## Task
Take the listing below and reproduce it in full. Change nothing.

*** Block opens ***

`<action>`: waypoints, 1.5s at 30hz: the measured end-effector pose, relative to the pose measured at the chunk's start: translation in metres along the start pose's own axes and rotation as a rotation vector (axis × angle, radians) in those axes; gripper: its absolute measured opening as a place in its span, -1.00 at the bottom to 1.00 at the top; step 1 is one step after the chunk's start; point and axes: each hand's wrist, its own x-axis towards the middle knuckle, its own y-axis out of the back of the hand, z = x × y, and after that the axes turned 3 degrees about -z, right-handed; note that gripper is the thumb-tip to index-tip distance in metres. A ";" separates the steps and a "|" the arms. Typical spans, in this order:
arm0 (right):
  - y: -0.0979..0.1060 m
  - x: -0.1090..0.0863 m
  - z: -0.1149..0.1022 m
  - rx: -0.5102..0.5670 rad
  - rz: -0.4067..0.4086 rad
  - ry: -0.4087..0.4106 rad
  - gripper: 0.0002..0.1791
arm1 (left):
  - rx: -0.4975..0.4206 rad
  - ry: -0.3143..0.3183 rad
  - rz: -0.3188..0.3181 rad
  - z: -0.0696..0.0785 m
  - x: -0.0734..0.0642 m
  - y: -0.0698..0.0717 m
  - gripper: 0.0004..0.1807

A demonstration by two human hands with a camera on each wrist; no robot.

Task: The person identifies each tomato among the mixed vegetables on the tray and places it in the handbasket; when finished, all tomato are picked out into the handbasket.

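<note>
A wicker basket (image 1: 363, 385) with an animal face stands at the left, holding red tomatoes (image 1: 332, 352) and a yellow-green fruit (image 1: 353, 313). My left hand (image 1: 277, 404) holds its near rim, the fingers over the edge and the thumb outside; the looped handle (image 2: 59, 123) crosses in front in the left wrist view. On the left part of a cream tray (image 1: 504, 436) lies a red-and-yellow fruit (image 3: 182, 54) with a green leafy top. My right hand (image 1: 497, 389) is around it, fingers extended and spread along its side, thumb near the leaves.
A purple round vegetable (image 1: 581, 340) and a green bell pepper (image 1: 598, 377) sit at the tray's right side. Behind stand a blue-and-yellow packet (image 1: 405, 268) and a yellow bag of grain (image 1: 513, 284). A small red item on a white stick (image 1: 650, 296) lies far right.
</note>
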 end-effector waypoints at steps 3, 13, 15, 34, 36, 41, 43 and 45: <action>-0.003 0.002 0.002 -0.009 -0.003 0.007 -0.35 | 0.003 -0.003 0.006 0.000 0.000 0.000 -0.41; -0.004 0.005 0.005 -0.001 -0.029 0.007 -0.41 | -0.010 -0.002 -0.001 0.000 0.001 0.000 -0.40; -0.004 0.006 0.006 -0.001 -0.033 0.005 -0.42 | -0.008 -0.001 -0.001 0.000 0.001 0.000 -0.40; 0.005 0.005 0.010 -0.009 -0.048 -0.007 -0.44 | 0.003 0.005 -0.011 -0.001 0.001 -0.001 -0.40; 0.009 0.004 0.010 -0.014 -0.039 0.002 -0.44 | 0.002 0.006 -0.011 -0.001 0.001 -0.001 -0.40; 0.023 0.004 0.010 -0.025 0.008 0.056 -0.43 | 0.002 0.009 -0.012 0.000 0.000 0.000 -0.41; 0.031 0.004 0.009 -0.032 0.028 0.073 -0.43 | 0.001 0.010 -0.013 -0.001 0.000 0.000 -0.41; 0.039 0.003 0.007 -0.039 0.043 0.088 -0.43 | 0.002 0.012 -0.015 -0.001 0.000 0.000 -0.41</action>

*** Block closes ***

## Exercise solution
`<action>`: waypoints, 1.5s at 30hz: the measured end-effector pose, relative to the pose measured at the chunk's start: translation in metres along the start pose's own axes and rotation as a rotation vector (axis × angle, radians) in those axes; gripper: its absolute measured opening as a place in its span, -1.00 at the bottom to 1.00 at the top; step 1 is one step after the chunk's start; point and axes: each hand's wrist, its own x-axis towards the middle knuckle, its own y-axis out of the back of the hand, z = x × y, and after that the axes turned 3 degrees about -z, right-handed; note that gripper is the thumb-tip to index-tip distance in metres. A ";" separates the steps and a "|" the arms. Typical spans, in this order:
arm0 (right):
  - y: -0.0979..0.1060 m
  - x: -0.1090..0.0863 m
  - z: -0.1149..0.1022 m
  - rx: -0.5102..0.5670 rad
  - rz: -0.4067..0.4086 rad
  - ry: -0.4087..0.4106 rad
  - gripper: 0.0002..0.1791
arm1 (left):
  - rx: -0.4975..0.4206 rad
  - ry: -0.3143..0.3183 rad
  - rz: -0.3188..0.3181 rad
  - z: -0.0696..0.0785 m
  - x: -0.0734..0.0642 m
  - y: -0.0698..0.0717 m
  - gripper: 0.0004..0.1807

A demonstration by two human hands with a camera on each wrist; no robot.

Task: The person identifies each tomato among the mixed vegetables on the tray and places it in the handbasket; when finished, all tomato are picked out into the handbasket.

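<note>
A wicker basket (image 1: 363, 385) with an animal face stands at the left, holding red tomatoes (image 1: 332, 352) and a yellow-green fruit (image 1: 353, 313). My left hand (image 1: 277, 404) holds its near rim, the fingers over the edge and the thumb outside; the looped handle (image 2: 59, 123) crosses in front in the left wrist view. On the left part of a cream tray (image 1: 504, 436) lies a red-and-yellow fruit (image 3: 182, 54) with a green leafy top. My right hand (image 1: 497, 389) is around it, fingers extended and spread along its side, thumb near the leaves.
A purple round vegetable (image 1: 581, 340) and a green bell pepper (image 1: 598, 377) sit at the tray's right side. Behind stand a blue-and-yellow packet (image 1: 405, 268) and a yellow bag of grain (image 1: 513, 284). A small red item on a white stick (image 1: 650, 296) lies far right.
</note>
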 end-effector waypoints at steps 3, 13, 15, 34, 36, 41, 43 and 45: <action>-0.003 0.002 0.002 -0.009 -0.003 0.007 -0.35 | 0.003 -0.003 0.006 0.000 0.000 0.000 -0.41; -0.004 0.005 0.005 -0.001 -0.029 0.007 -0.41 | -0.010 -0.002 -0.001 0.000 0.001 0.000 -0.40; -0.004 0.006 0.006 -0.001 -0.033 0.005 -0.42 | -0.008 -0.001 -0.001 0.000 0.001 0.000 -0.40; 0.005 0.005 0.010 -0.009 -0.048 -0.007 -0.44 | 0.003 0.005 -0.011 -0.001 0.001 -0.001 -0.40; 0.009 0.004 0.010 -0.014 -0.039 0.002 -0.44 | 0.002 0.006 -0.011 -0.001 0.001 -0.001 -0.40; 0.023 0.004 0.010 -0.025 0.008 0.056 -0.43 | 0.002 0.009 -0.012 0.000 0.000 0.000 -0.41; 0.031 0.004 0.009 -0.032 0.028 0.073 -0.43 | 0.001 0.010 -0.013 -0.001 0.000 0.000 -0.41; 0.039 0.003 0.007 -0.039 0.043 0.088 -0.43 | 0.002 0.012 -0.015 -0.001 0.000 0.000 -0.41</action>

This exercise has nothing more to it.